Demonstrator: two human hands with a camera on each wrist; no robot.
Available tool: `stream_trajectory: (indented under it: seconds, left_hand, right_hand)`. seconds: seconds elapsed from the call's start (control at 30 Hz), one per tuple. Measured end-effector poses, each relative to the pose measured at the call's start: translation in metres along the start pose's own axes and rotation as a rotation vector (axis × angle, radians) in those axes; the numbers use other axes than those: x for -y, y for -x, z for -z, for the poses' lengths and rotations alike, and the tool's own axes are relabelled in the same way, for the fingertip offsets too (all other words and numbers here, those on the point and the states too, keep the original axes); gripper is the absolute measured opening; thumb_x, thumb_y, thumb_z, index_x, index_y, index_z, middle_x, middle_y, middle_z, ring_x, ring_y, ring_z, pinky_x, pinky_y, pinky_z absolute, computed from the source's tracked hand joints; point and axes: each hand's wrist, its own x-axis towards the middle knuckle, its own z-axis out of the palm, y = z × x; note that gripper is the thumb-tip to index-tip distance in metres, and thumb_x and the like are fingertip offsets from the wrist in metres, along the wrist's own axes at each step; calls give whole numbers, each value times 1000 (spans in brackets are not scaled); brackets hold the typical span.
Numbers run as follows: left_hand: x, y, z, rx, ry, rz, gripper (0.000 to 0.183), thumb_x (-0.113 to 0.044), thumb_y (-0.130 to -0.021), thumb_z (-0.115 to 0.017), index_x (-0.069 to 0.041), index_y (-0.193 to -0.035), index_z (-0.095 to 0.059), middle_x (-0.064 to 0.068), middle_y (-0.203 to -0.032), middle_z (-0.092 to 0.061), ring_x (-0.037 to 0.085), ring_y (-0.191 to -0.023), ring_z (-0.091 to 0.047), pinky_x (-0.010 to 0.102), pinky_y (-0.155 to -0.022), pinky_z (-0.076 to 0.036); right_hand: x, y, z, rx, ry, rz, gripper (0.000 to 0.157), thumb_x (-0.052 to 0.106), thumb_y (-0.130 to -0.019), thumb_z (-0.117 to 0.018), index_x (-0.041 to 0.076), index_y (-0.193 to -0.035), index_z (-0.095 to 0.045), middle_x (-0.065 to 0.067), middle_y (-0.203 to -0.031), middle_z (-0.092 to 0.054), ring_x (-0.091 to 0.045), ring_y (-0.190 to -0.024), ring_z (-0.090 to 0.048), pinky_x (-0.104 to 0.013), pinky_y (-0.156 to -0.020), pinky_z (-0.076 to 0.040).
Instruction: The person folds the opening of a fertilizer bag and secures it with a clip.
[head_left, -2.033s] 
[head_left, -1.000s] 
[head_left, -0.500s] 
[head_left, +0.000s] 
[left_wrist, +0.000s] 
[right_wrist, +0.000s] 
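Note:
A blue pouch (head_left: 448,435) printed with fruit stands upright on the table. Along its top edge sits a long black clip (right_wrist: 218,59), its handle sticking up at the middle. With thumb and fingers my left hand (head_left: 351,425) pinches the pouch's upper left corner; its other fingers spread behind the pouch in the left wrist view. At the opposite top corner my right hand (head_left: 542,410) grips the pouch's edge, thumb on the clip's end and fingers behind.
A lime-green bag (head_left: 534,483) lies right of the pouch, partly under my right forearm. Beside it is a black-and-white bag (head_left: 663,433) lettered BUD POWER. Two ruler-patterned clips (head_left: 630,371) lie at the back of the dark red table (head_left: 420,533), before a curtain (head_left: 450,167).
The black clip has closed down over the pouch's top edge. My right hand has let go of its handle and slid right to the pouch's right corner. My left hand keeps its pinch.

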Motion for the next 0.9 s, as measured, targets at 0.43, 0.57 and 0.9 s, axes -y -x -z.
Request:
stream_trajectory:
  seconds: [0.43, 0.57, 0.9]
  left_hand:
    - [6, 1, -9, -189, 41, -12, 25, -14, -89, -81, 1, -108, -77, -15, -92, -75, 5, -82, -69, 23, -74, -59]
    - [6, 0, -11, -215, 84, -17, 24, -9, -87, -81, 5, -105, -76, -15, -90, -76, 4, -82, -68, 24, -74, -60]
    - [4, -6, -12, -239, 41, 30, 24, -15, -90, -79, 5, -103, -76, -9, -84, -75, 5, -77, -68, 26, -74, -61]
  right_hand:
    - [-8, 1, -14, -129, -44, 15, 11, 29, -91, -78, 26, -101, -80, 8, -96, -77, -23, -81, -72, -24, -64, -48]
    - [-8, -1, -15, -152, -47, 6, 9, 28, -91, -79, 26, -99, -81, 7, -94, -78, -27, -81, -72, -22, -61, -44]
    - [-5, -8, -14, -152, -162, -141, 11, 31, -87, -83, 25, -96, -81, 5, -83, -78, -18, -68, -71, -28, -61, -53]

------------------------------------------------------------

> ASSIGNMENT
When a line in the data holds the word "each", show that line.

> EXERCISE RESPONSE
Demonstrator: two human hands with a camera on each wrist; no robot.
Available tool: `stream_trajectory: (indented under it: seconds, left_hand, right_hand)`. seconds: seconds elapsed from the call's start (control at 30 Hz), one per tuple. Measured end-effector poses, each relative to the pose measured at the call's start: translation in metres along the start pose's own axes and rotation as a rotation vector (axis × angle, radians) in those axes; the numbers use other axes than those: x for -y, y for -x, z for -z, for the poses' lengths and rotations alike, and the tool's own axes are relabelled in the same way, for the fingertip offsets too (all other words and numbers here, those on the point and the states too, keep the original axes); gripper is the absolute measured opening; thumb_x, thumb_y, thumb_z, index_x, index_y, index_z, middle_x, middle_y, middle_z, ring_x, ring_y, ring_z, pinky_x, pinky_y, pinky_z absolute, computed from the source's tracked hand joints; point and axes: each hand's wrist, its own x-axis towards the middle knuckle, its own z-axis out of the palm, y = z × x; note that gripper is the thumb-tip to index-tip distance in metres, and thumb_x and the like are fingertip offsets from the wrist in metres, along the wrist's own axes at each step; calls give whole numbers, each value times 1000 (spans in brackets are not scaled); brackets hold the typical span.

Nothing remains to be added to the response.